Me voilà prisonnier solitaire pour plusieurs semaines de ma petite maison de Rochegrès, sur un des meilleurs coteaux de l’appellation moulin-à-vent. Notre petit réseau Bettane+Desseauve fait front et nous nous échangeons nos consolations de dégustation. J’ai immédiatement cherché dans ma cave un vin fait juste devant chez moi, malheur, j’avais oublié qu’ils avaient regagné ma cave kimméridgienne de Bougival. Heureusement, trois cents mètres plus loin commence dans le prolongement du même lieu-dit l’appellation fleurie.
Colonies de Rochegrès, toutes les nuances du terroir
Sous cette appellation, mon ami Frédéric Burrier, grand propriétaire terrien à Pouilly-Fuissé et aussi dans le nord-Beaujolais, produit avec un élevage long qui lui est propre une cuvée intitulée Colonies de Rochegrès qu’il vinifie désormais sur place dans une petite cuverie toute neuve.

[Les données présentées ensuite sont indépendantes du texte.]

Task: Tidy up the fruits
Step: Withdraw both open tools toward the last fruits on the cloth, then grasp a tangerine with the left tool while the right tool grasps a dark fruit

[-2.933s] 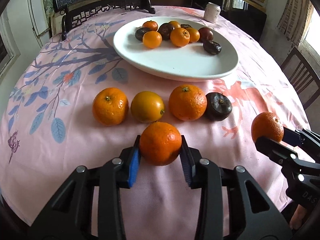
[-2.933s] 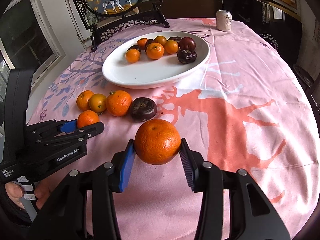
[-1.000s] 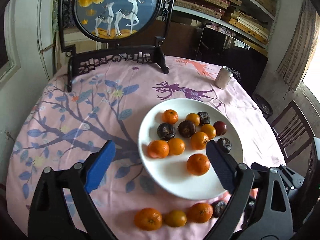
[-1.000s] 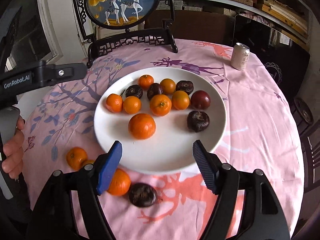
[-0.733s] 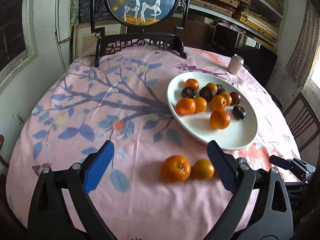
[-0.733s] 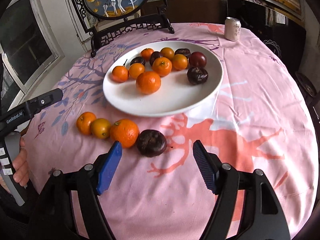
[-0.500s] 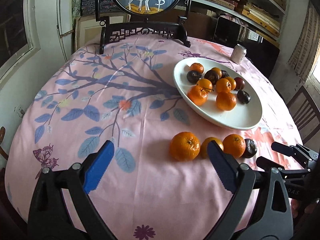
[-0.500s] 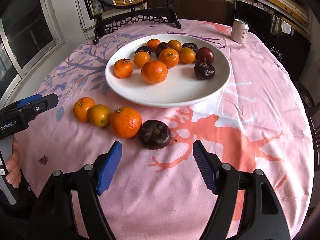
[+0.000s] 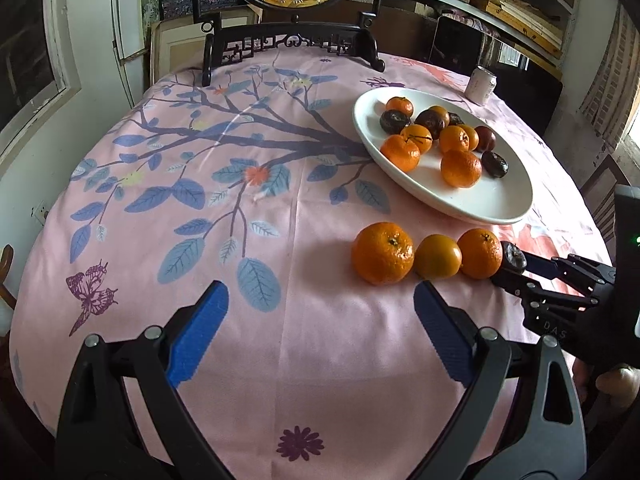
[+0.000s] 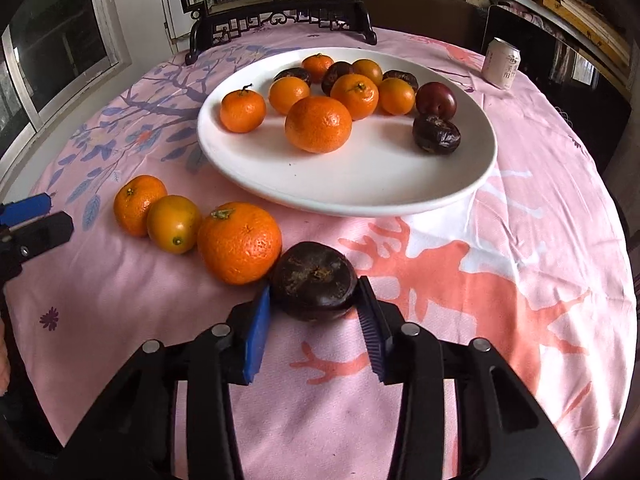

Son 2014 commence à évoluer dans sa couleur et ses épices. On est ici aux antipodes du style gamay « glouglou » favorisé par les vignerons à la mode qui pensent avant tout aux assoiffés de comptoir, catégorie d’ailleurs estimable de bons buveurs. À condition que le fruité du vin soit pur, ce qui n’est pas toujours le cas. D’autres amateurs, dont je suis, sont plus sensibles au caractère donné par le lieu et qui exige une façon de travailler différente, un raisin impeccable, récolté à pleine maturité, un vrai travail d’élevage. On y gagne toutes les nuances données par les sables granitiques purs de ces coteaux sud, directement posés sur la roche mère, d’où le nom de Rochegrès. Les colonies sont situées un peu plus haut sur le coteau, sur une exposition un peu moins solaire et, mystérieusement alors que rien ne change dans le sol, le vin prend vraiment un caractère « fleurie », c’est-à-dire un bouquet floral épicé, très original, qui peut rappeler quelques syrahs de côte-rôtie – cépage d’ailleurs malicieusement planté par Frédéric pour un confidentiel et remarquable vin de pays. Il faut boire ce type de vin à table.
Même sans lourdeur alcoolique (regardez la contre-étiquette, 12°5), il n’est pas fait pour la soif, mais pour la saveur, l’accord avec la côte de veau, texture et goût, qui l’accompagnait.
Château de Beauregard, Colonies de Rochegrès, fleurie 2014
Légende photo d’ouverture : Qui dit qu’il n’y a pas de belle viticulture en Beaujolais ? Ici, à Rochegrès, les équipes du château des Jacques excellent. En arrière-plan, on aperçoit les vignes du lieudit Rochelle et au premier plan la petite cabotte, comme il la nomme lui-même, de Michel Bettane.